El Rey conocía los tratos secretos de Ensenada y Rávago con el cardenal Valenti para formalizar un nuevo concordato con la Santa Sede, aunque de forma oficial se estaban llevando otros en paralelo, también incoados por el Rey, que implicaban al propio secretario de Estado Carvajal, al nuncio vaticano y al cardenal y embajador de España ante la curia romana. Estos últimos desconocían la existencia de la otra negociación, más oficiosa y discreta, que además parecía ir tomando más cuerpo que la suya.
Rávago había convencido a la Reina para que hiciese entender a su marido las ventajas de una negociación secreta, y éste, además de aceptarlo, había asumido la necesidad de guardar una total discreción sobre los pasos y avances que se estaban dando.
Después de rezar el ángelus con los monarcas, Rávago pidió su carroza para dirigirse a la residencia del duque de Llanes, donde con la complicidad de éste se había concertado la discreta reunión con el secretario de Estado del Papa, cardenal Valenti.

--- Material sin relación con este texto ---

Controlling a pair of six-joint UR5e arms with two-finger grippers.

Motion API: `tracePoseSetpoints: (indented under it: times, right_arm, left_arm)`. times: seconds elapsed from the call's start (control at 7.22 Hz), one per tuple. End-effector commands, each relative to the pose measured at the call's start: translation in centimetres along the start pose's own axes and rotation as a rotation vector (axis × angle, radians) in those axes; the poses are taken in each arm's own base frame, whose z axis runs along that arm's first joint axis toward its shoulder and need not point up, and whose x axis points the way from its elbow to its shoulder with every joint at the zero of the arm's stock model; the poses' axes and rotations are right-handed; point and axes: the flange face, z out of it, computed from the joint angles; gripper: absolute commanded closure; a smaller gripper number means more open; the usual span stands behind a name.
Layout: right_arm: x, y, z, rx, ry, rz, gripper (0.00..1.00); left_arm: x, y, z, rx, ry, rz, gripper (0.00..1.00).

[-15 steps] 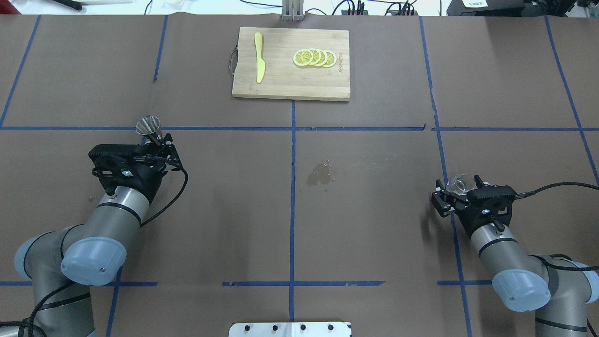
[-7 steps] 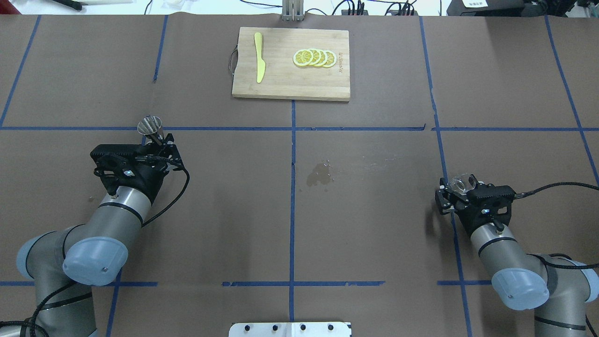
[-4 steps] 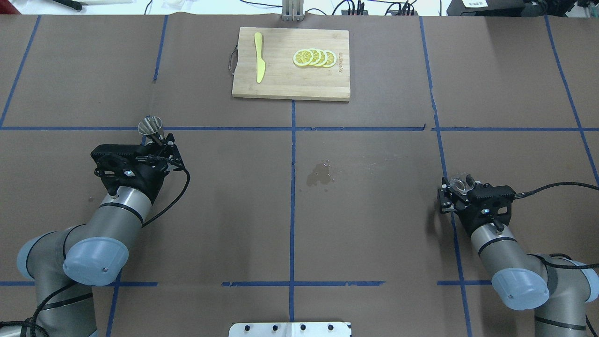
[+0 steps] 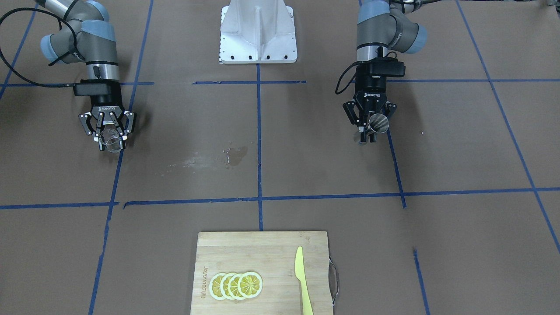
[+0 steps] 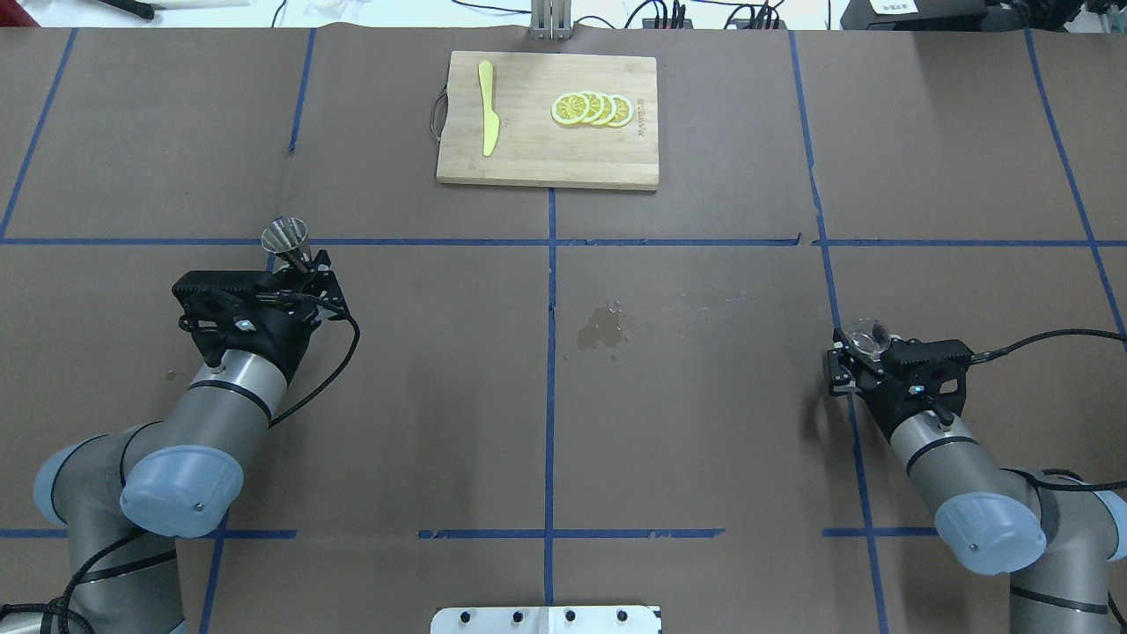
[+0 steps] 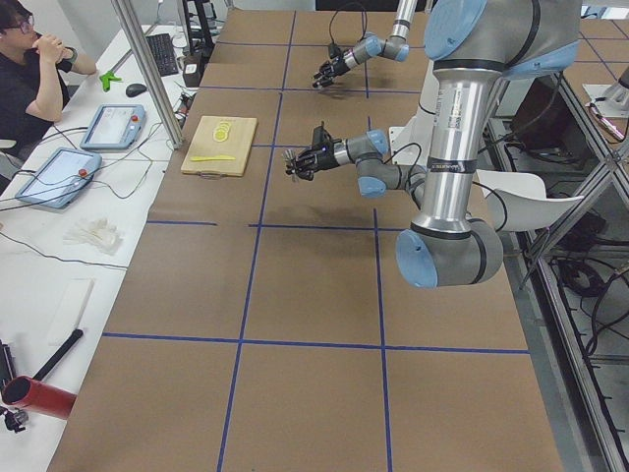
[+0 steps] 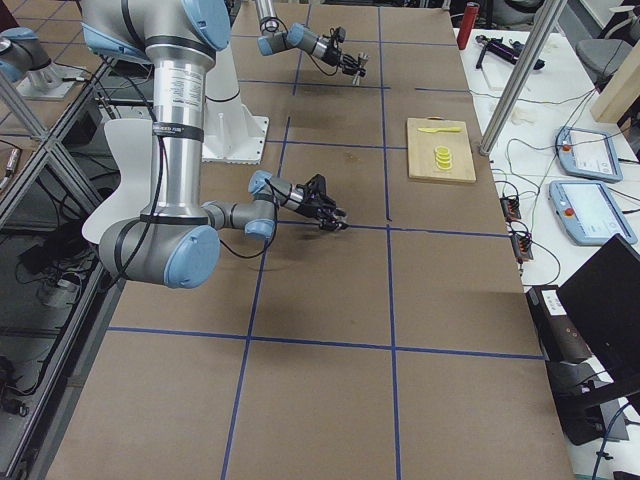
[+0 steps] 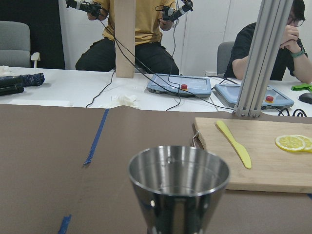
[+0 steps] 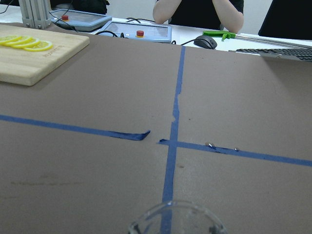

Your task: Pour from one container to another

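Holding both. Front view: left claw [image 4: 366,136] pinched narrow on the steel jigger [image 4: 379,124]; right claw [image 4: 109,136] closed round the clear glass cup [image 4: 110,143], well apart across the worktop [image 4: 306,166]. Overhead: right claw narrower than two seconds ago, cup now clamped. Left wrist: jigger upright, shiny.
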Motion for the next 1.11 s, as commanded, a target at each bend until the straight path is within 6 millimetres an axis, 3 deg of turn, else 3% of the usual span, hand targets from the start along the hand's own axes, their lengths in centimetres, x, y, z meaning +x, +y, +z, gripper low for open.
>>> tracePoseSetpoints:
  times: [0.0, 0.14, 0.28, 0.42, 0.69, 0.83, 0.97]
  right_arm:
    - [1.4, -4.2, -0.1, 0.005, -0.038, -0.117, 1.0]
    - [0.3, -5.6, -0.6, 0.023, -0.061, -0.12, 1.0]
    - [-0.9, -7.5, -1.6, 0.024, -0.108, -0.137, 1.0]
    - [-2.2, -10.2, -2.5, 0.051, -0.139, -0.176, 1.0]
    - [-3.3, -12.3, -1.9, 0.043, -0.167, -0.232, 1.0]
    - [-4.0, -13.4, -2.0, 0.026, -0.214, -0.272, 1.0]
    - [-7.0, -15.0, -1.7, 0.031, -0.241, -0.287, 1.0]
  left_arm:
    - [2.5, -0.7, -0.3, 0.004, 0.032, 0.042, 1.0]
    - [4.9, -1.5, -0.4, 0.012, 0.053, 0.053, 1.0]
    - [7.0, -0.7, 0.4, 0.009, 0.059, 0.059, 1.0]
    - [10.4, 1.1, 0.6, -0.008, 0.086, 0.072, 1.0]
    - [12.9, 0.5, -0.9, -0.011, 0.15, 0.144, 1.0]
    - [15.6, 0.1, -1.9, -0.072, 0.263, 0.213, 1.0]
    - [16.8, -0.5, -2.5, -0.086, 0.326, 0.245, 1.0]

El palacio, que comprendía varias viviendas y jardines y hacía esquina con la plaza de la Vega, resplandecía sobre otros por su recientísima restauración tras haber pagado setecientos mil reales de vellón no hacía ni cuatro años de ello, por el rico duque gracias a sus fructíferos negocios.
Sin perder ni un minuto, atravesó los jardines como una exhalación, se adentró en la antecámara de criados de librea y luego pasó a la de criados mayores, donde fue recibido por su propietario, que le llevó hasta un pequeño gabinete donde se vería con el cardenal Valenti nada más éste llegase.
—Os agradezco vuestras últimas demostraciones de generosidad, tanto al ofrecerme esta casa para celebrar la importante entrevista que me ha traído hasta aquí, como por haber aceptado y entendido la compañía del joven sobrino de Valmojada, para vuestras futuras visitas a la embajada de Inglaterra.
—De sobra sabéis el respeto que me merece vuestra persona y la deuda que contraje con vos después de aquel farragoso pleito que tan generosamente solucionasteis. Sabed, que mi casa estará siempre a vuestra disposición.